IBM Customer Education Classes

Eric A. Weiss

P. O. Box 15943 Honolulu, Hawaii 96815

While cleaning out files accumulated during 37 years of computing experience at the Sun Oil Company, I came on two loose-leaf binders from the early 1950s, which were identified as "Proceedings of IBM Conferences." I sent them to the Charles Babbage Institute on a "keep or dump" basis. Asked about the nature of these conferences, I gave the following explanation.

IBM's conferences were an important aspect of the company's marketing scheme. They originated in the 1930s, antedating computers, and were part of the punched card marketing program. I am not sure whether they still go on.

They were formally called Customer Education Classes and seemed to function on the budget of the IBM Department of Education.
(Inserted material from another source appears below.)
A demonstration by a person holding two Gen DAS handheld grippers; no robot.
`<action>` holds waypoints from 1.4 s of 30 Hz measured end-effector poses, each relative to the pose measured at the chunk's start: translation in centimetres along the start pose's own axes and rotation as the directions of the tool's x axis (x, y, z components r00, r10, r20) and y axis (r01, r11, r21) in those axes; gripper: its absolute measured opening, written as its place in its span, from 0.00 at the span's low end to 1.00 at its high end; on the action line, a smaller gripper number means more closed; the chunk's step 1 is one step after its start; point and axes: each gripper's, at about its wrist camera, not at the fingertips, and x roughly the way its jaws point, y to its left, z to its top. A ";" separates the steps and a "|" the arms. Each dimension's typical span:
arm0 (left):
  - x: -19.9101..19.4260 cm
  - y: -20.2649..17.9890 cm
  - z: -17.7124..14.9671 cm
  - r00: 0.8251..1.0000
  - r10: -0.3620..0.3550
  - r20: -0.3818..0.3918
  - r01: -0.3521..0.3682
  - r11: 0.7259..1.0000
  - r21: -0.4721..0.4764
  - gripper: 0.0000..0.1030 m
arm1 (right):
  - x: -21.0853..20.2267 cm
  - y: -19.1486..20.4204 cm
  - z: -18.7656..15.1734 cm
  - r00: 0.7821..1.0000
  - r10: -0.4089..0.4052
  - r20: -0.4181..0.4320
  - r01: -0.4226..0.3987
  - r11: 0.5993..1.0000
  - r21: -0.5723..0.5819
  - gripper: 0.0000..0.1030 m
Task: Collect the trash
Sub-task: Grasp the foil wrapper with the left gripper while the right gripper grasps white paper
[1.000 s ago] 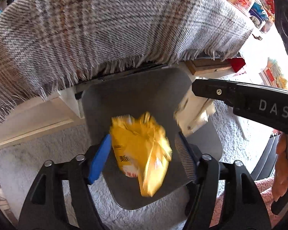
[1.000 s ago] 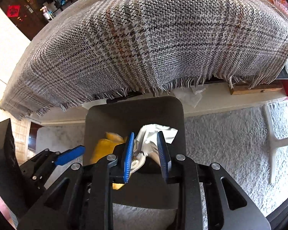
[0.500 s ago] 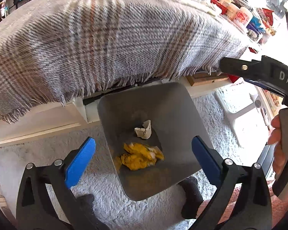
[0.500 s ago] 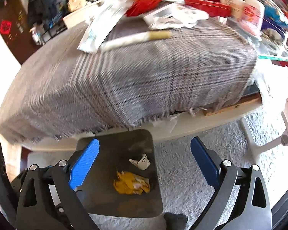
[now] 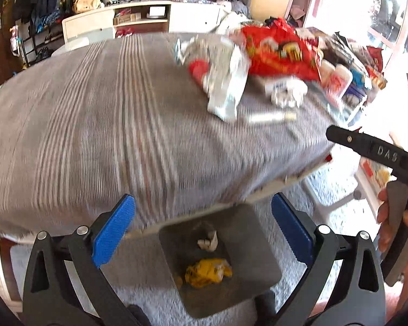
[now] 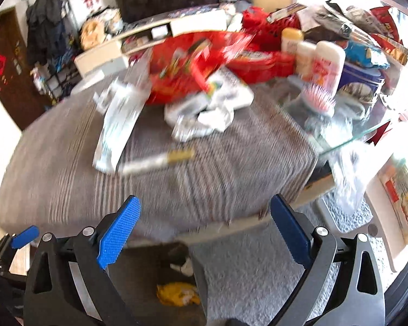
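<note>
A grey bin [image 5: 255, 277] stands on the carpet under the table edge, with a crumpled yellow wrapper [image 5: 208, 271] and a white paper scrap [image 5: 209, 241] inside; the bin [image 6: 138, 279] and the yellow wrapper [image 6: 178, 293] also show in the right wrist view. My left gripper [image 5: 202, 232] is open and empty, above the bin. My right gripper [image 6: 204, 229] is open and empty, above the table's near edge. On the grey plaid cloth lie a red snack bag [image 5: 277, 51], a white wrapper [image 5: 225, 87], crumpled white paper [image 6: 204, 119] and a white stick [image 6: 157, 160].
The table [image 6: 68, 163] carries bottles [image 6: 326, 65], a blue tin [image 6: 361, 81] and more packets at the right. A white stool [image 6: 394, 212] stands on the carpet at right. A white shelf unit [image 5: 138, 19] and a dark screen stand behind.
Both grippers opened and let the yellow wrapper and white paper fall into the bin, then rose and tilted up, so the tabletop clutter has come into view.
</note>
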 end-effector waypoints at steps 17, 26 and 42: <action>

Attendance was by invitation only and involved no cost to the customer beyond getting there and home. Each lasted about a week.

Originally the conferences were conducted at Endicott, New York, with housing and feeding in "The Homestead," a mansion converted for the purpose. Meetings, always called classes, were held in the IBM Education Building. After a few years classrooms were added to the Homestead.

Each conference included 30 to 40 people, mostly IBM customers from several different companies in a single industry, one or two from each company. In addition there were a few concerned IBM employees. For example, in the case of the conferences for the petroleum industry specialists, which I attended, a few salesmen for major petroleum accounts and a few of IBM's Applied Science Representatives on such accounts would attend.

Two or three conferences would be conducted in parallel at the same time and venue. Petroleum was often at Endicott while Retail Groceries were there too. The daily meetings were segregated by industry, but I learned a lot about Retail Groceries by sitting with these strangers at breakfast or dinner.

In pre-computer days the conferences were a mixture of recreation at the IBM Country Club (especially golf), drinking in Endicott bars (IBM was extremely dry), and actual classes in how to use IBM equipment, wire boards, and so on. For the most part the IBM people knew enough about punched card equipment and how to use it to serve as effective instructors with some occasional customer contribution. But in the early computer days many of the customers knew more about the computers and their uses, especially when mathematics or electronics were involved, than the sales force or the education department. Also the new breed of technical customers were accustomed to the engineering and scientific tradition of giving and auditing ...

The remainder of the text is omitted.